* Your assignment
The full listing is needed, transcribed word for word.

* Information supplied
- Opening Delimiter -

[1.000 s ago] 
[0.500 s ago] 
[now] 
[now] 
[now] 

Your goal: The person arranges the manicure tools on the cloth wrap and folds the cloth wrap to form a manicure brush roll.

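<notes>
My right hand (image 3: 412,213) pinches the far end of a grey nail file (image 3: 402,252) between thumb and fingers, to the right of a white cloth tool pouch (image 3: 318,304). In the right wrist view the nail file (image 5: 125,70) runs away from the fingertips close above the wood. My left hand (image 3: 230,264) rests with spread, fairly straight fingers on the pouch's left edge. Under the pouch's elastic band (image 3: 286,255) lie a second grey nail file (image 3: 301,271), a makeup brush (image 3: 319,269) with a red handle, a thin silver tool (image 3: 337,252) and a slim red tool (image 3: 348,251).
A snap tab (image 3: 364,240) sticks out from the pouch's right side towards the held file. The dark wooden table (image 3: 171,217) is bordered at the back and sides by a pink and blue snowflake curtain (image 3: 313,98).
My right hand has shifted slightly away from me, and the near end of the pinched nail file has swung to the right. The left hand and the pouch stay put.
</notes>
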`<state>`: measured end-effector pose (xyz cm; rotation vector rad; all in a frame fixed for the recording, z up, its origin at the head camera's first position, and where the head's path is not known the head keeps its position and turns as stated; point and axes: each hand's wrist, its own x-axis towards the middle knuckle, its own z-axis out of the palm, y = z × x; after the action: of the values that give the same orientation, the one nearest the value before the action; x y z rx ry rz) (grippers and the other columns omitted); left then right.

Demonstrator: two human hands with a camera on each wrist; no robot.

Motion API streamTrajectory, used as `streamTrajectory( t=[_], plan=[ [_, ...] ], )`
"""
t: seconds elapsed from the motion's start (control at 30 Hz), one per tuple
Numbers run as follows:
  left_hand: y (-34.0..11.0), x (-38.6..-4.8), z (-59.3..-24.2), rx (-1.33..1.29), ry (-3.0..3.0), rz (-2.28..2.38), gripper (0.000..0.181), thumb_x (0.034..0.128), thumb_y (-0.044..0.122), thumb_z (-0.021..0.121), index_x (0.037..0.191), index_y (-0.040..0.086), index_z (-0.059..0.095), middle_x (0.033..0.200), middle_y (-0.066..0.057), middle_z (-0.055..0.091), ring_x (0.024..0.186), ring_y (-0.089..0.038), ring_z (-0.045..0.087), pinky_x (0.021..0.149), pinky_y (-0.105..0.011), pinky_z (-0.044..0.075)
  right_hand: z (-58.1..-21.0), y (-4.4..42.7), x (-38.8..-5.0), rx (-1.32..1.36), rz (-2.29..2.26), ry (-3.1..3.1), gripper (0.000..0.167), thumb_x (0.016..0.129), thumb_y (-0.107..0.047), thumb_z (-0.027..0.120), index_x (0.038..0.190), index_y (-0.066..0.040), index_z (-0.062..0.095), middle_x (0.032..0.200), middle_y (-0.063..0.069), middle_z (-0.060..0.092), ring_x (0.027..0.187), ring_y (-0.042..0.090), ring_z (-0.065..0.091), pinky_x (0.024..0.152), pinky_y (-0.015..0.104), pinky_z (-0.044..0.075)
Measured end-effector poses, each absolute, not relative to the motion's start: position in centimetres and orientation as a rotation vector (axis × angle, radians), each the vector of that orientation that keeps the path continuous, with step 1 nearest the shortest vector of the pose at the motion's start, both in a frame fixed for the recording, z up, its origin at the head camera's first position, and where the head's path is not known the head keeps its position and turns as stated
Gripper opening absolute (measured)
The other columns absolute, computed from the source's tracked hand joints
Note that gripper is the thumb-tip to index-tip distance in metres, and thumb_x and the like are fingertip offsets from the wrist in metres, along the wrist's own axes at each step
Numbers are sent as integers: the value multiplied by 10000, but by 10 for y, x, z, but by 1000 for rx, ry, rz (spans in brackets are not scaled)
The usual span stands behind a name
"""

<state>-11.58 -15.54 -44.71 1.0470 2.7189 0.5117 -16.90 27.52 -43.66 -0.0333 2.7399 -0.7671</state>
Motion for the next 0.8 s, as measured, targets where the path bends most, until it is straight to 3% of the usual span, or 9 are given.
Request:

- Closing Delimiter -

* Solution for this problem
[1.000 s ago] 
[0.500 s ago] 
[now] 
[now] 
[now] 

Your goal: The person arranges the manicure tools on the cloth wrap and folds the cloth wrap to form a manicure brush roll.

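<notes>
My right hand (image 3: 412,213) pinches the far end of a grey nail file (image 3: 402,252) between thumb and fingers, to the right of a white cloth tool pouch (image 3: 318,304). In the right wrist view the nail file (image 5: 125,70) runs away from the fingertips close above the wood. My left hand (image 3: 230,264) rests with spread, fairly straight fingers on the pouch's left edge. Under the pouch's elastic band (image 3: 286,255) lie a second grey nail file (image 3: 301,271), a makeup brush (image 3: 319,269) with a red handle, a thin silver tool (image 3: 337,252) and a slim red tool (image 3: 348,251).
A snap tab (image 3: 364,240) sticks out from the pouch's right side towards the held file. The dark wooden table (image 3: 171,217) is bordered at the back and sides by a pink and blue snowflake curtain (image 3: 313,98).
My right hand has shifted slightly away from me, and the near end of the pinched nail file has swung to the right. The left hand and the pouch stay put.
</notes>
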`<state>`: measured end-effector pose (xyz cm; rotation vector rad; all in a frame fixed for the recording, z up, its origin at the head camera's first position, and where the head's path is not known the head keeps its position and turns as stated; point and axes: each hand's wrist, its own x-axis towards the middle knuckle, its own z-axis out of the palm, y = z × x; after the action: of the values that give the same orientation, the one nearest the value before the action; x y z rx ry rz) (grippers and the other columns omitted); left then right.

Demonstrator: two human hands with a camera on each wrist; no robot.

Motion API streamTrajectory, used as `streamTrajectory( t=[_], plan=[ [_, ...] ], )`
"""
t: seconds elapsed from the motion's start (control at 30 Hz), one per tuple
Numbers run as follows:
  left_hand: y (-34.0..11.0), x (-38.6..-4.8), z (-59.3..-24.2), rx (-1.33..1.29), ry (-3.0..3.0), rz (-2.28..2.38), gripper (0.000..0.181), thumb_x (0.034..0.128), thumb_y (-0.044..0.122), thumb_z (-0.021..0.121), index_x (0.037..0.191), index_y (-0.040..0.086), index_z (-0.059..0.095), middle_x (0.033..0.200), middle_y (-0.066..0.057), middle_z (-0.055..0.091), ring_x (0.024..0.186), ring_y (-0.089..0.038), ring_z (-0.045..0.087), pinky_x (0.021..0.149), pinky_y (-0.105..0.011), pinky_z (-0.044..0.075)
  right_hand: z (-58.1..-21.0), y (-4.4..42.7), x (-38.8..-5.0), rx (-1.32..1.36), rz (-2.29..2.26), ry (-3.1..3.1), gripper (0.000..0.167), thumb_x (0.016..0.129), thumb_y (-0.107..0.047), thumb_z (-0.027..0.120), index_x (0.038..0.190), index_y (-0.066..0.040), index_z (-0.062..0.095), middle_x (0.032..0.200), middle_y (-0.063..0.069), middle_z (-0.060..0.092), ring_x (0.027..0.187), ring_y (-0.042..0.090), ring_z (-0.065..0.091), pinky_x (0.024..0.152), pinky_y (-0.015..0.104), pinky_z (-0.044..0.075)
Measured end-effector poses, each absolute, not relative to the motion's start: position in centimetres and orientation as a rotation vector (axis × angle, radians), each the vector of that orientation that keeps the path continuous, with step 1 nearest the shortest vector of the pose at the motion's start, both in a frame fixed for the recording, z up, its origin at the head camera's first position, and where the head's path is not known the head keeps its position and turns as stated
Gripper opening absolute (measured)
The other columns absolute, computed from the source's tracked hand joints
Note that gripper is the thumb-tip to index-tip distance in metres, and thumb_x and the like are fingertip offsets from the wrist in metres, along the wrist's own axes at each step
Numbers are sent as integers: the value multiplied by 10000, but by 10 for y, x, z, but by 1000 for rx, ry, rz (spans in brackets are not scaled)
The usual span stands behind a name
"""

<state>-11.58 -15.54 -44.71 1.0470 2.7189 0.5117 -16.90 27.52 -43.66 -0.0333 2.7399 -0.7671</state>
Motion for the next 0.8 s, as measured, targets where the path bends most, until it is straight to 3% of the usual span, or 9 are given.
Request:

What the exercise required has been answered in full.